Maybe you can start measuring customer satisfaction in new ways – with different data sources you can start asking those questions.
The obvious big ones are around IT operations: keeping the lights on, better service level agreements, things like that. A big chunk of our use case is security: finding the unknowns.
That’s the big use case that people have right now: to truly go after things like advanced persistent threats that historical [facing] devices can’t look at. A very simple question is, ‘can you tell me the times this IP address has talked to my network?’
Specifically, in the security space, we see a lot about using big data to counter risks and understand threats – can you explain how that works in practice?
I would argue that a lot of that knowledge previously came from SIEMs [security information and event management systems]. What they historically did was look at known bad events – and you should look at that – but there’s historically been a lot of data thrown on the ground.
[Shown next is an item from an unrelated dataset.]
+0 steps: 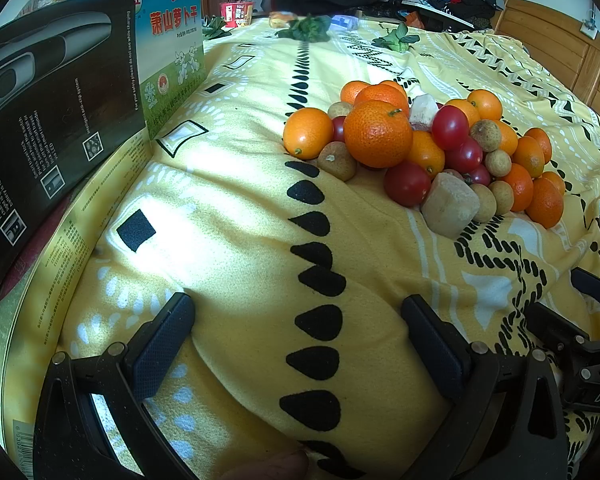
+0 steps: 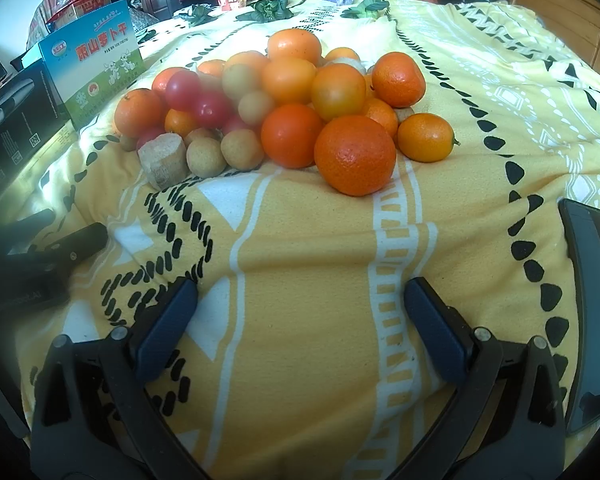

The data sets change and so they end up looking for these known threats. The problem is that attackers – who are better than script kiddies – are going to come in with an active attack …someone banging on the door and you’ll get beaten up if you don’t have patches and firewalls.
The largest thing I would worry about is somebody getting valid credentials – whether that’s an employee doing something malicious or someone hacked internally. No SIEM would see that as an attack because, for example, DJ Skillman logged in with his ID.
With something like Splunk, that question wouldn’t take as long, being able to mitigate those risks by learning how people came in, and build on those threats and keep teaching the engine based on patterns you’ve seen, I would say, always be aware there’s going to be some new way people came in that nobody thought of. The information does exist but there’s historically not been many ways to get an answer in a reasonable amount of time.
DJ Skillman will be in Dublin on Wednesday, 20 March, as a guest of Integrity Solutions. He will be speaking at an event in the Cliff Townhouse on St Stephens Green about big data and what it means for information security and IT operations.